Kalytera Therapeutics, Inc. (TSX VENTURE: KALY and OTCQB: KALTF) (the “Company” or “Kalytera“) today announced that it has entered into an agreement with the former shareholders of Talent Biotechs, Ltd. of Israel (“Talent“) modifying its obligation to make certain payments to such shareholders.
Kalytera acquired its program in the prevention and treatment of graft versus host disease (“GVHD“) in February 2017 through the acquisition of Talent. Under its agreement with the former Talent shareholders, Kalytera is obligated to make certain contingent payments to them upon the achievement of various milestones, including upon issuance of patents by the U.S. Patent and Trademark Office (the “USPTO“).
On April 19, 2018 Kalytera announced that the USPTO had issued U.S. Patent No. 9,889,100 B2 with claims covering the use of cannabidiol (“CBD“) for the treatment of severe and refractory GVHD. Kalytera has exclusive worldwide rights to this issued patent through an Exclusive License Agreement with MOR Research Applications, Ltd. of Israel (“MOR”).
On May 2, 2018, Kalytera announced that the USPTO had issued U.S. Patent No. 9,956,182 with claims covering the use of CBD for the prevention and treatment of acute and chronic forms of GVHD. Kalytera also has exclusive worldwide rights to this issued patent through an Exclusive License Agreement with MOR.
Upon the issuances of these two patents, the Company became obligated to make milestone payments to the former Talent shareholders of USD$2 million with respect to each such patent, or USD$4 million in the aggregate.
Minimum Aggregate Milestone Payment Due on Closing of Offering Reduced from USD$4 Million to USD$1.5 Million
Under the agreement announced today, Kalytera and the former Talent shareholders have agreed that Kalytera may defer a portion of these milestone payments. The agreement specifically provides that upon closing of Kalytera’s current public offering of units (the “Offering”), which Offering is anticipated to close on or about July 31, 2018, Kalytera will make a minimum payment to the former Talent shareholders of USD$1.5 million from the net proceeds of the Offering, rather than the aggregate payment of USD$4 million that is now due.
The agreement further provides that if the net proceeds of the Offering, after commissions, expenses, and the US$1.5 million minimum payment above, are in excess of USD$1 million, then on closing of the Offering that excess will be paid to the former Talent shareholders up to the remaining USD$2.5M balance of the aggregate milestone payment owing.

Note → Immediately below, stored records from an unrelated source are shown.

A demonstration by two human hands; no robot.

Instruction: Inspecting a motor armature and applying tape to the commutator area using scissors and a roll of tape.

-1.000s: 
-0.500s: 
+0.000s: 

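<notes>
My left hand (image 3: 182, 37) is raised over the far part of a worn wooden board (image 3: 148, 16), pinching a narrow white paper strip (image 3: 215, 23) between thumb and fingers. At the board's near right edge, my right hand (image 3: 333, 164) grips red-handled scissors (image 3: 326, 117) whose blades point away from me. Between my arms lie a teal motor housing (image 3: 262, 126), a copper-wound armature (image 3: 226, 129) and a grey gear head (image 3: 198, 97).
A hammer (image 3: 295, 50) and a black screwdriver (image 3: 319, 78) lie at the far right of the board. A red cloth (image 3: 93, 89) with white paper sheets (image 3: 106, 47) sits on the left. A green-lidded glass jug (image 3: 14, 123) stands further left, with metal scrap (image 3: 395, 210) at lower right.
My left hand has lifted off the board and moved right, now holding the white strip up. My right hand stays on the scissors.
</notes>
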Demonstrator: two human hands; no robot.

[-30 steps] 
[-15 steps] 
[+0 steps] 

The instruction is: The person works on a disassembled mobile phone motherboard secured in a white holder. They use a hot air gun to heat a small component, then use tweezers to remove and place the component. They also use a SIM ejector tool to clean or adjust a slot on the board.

If there is any remaining balance of the aggregate milestone payment that is not paid on closing of the Offering, the debt will be evidenced through a promissory note bearing interest at 8% and maturing July 31, 2019. The note will be secured by the rights of Talent as licensee under the Exclusive License Agreement with MOR.
Kalytera has previously paid USD$50,000 to the former Talent shareholders in consideration for its deferral of the milestone payments to date. As an additional payment in consideration for the deferral announced today, subject to the approval of the TSX Venture Exchange, Kalytera will issue to the former Talent shareholders units having a deemed aggregate price of US$1 million, where each unit will be composed of one common share and one half of one common share purchase warrant and will have terms and conditions and pricing substantially similar to those of the units to be issued in the Offering. The amount of such payment will be reduced proportionately depending on the amount that the total payment to the former Talent shareholders at closing of the Offering exceeds USD$1.5 million. If the former Talent shareholders are paid in full at closing of the Offering, then there will be no such additional payment.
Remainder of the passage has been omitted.